As to divorce proceedings, it is pointed out that the Government is
preparing a Bill concerning the proceedings in matrimonial and infancy
cases. Within the framework of this Bill the Government will propose
a considerable increase in the fees for legal aid counsels.
Although this application does not concern criminal proceedings, it is
further pointed out that, on 28 May 1971, the Government has submitted
a Bill to the Federal Council (Bundesrat) suggesting a considerable
increase of fees for official defence counsels. The Federal Council has
given its observations and the Bill will soon be submitted to the
Federal Parliament (Bundestag).
(3) The duty to represent poor clients is a necessary and inherent
obligation connected with legal practice. This duty does not constitute
forced labour within the meaning of Article 12 (2) of the Basic Law,
but is a lawful regulation concerning the exercise of the profession
(Article 12 (1) phrase 2 of the Basic Law).
The duty in question does also not conflict with the international
concept of the notion of "forced or compulsory labour". The basic
provisions on the abolition of forced labour are contained in the ILO
Conventions No. 29 (28.6.70) and No. 105 (25.6.57).
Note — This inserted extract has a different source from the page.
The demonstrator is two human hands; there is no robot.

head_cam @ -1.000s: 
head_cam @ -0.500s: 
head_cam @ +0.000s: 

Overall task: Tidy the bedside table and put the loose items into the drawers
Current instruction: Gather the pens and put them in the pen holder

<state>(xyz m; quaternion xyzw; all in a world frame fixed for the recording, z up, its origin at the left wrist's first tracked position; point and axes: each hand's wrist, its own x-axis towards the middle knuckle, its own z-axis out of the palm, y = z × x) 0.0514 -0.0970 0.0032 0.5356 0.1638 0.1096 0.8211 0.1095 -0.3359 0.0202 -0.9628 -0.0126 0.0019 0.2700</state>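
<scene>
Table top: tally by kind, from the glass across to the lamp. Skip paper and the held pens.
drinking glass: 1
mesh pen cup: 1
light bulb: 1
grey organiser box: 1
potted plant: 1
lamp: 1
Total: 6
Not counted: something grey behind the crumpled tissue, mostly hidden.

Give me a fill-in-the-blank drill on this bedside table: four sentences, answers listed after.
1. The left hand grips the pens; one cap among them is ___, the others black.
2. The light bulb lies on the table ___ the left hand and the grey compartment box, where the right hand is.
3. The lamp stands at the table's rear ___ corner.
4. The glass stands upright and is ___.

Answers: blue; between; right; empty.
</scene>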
The background of
Convention No. 29 was the abolition of slavery and colonial oppression
and the exploitation of manpower under degrading conditions connected
therewith. Convention No. 105 was essentially intended to prohibit
forced labour as a means of political teaching and economic
development. Furthermore, it covers forced labour as a measure of work
discipline, as a penalty for strikes and as a means of racial, social,
national or religious discrimination. In view of this categorical
enumeration, a special definition of the term "forced labour" was
considered unnecessary (ILO Report of the Committee of Experts on the
Application of the Conventions and Recommendations, Geneva 1962, Report
III, Part IV, p. 203 - this report mentions as an example that the duty
to sit on a jury or the duty of students to work before they are
admitted to their profession cannot be regarded as forced labour).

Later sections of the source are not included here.